Fotoğraf çekmek de küçükken beri vazgeçemediğim bir hobim. Evimin her yeri fotoğraflarımızla dolu. Büyüklü küçüklü albümler, çerçeveler.... Ama tabii fotoğrafçılık kursu bambaşkaymış. Öylesine değil, nasıl çıkmasını istiyorsan öyle fotoğraf çekmek. Senin elinde birçok şey. Özel makinalarla detay ayarlarından herşeyi yapabilirsiniz.  O detaylar üç ögede saklı. Diyafram, enstantene ve ıso....Bu üç ayarla çok özel fotolar çekmek mümkün. Kadraj, vizör, denklanşör gibi kelimelerde fotorafçılıkta sık kullanılanlar. Bence fotoğrafta en önemli şey ışık...

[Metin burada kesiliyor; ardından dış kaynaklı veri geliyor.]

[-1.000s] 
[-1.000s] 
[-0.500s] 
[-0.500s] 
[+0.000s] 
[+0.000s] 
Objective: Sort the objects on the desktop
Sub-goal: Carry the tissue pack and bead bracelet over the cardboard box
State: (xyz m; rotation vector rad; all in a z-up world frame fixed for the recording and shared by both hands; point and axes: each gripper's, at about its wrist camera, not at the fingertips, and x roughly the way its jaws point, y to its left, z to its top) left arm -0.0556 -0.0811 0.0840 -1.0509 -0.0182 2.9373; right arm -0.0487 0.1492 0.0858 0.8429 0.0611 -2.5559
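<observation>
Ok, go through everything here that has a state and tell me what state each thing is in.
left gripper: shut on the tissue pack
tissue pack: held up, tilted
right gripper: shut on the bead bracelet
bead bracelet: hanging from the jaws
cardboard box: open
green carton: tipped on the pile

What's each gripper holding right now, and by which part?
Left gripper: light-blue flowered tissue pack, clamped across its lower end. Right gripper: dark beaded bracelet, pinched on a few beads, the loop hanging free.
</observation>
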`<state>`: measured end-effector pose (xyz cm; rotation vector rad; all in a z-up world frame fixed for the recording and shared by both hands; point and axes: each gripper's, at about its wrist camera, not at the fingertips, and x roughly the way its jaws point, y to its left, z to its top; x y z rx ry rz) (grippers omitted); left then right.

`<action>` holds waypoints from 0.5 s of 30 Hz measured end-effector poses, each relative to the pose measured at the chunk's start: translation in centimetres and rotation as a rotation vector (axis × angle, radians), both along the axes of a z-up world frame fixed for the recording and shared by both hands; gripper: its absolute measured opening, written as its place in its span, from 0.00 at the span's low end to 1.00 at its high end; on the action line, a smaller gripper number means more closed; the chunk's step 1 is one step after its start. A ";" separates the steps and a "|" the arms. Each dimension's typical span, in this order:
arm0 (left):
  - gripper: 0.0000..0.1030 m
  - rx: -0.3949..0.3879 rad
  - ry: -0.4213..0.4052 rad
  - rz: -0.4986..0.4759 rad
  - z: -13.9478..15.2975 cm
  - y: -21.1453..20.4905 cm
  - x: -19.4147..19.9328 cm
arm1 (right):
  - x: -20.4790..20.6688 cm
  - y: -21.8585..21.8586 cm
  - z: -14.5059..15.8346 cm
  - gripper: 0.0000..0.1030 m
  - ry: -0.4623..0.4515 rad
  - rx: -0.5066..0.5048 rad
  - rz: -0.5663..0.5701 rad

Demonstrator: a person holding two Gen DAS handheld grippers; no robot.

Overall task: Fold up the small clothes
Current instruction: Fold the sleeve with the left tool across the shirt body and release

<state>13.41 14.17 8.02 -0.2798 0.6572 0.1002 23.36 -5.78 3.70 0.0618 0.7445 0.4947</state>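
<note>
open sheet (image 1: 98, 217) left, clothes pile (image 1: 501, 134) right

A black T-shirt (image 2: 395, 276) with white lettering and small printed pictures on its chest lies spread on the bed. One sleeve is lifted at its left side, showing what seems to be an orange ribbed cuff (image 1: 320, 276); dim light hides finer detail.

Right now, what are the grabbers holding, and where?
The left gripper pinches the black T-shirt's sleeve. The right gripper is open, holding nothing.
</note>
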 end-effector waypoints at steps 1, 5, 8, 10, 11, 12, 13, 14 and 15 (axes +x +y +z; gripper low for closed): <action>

Herşeyi iyi yapmak için pratik şart tabii. İki derste de uygulama yapmak çok önemli. Senaryo yazmaya başladım. Zor ama yıl sonuna kadar birşeyler çıkacak gibi. Fotoğraf deseniz sürekli gezip, çekim yapmanız gerekiyor. 

Film ve diziler üzerine yorum dinlemek ve incelemek isterseniz Murat Soner youtube videolarına bakabilirsiniz. Aynı şekilde birçok konuda meraklıysanız Barış Özcanda çok başarılı bulduğum bir youtuber. Biz derslerde izliyoruz, çok keyifli. İzlemenizi tavsiye ederim...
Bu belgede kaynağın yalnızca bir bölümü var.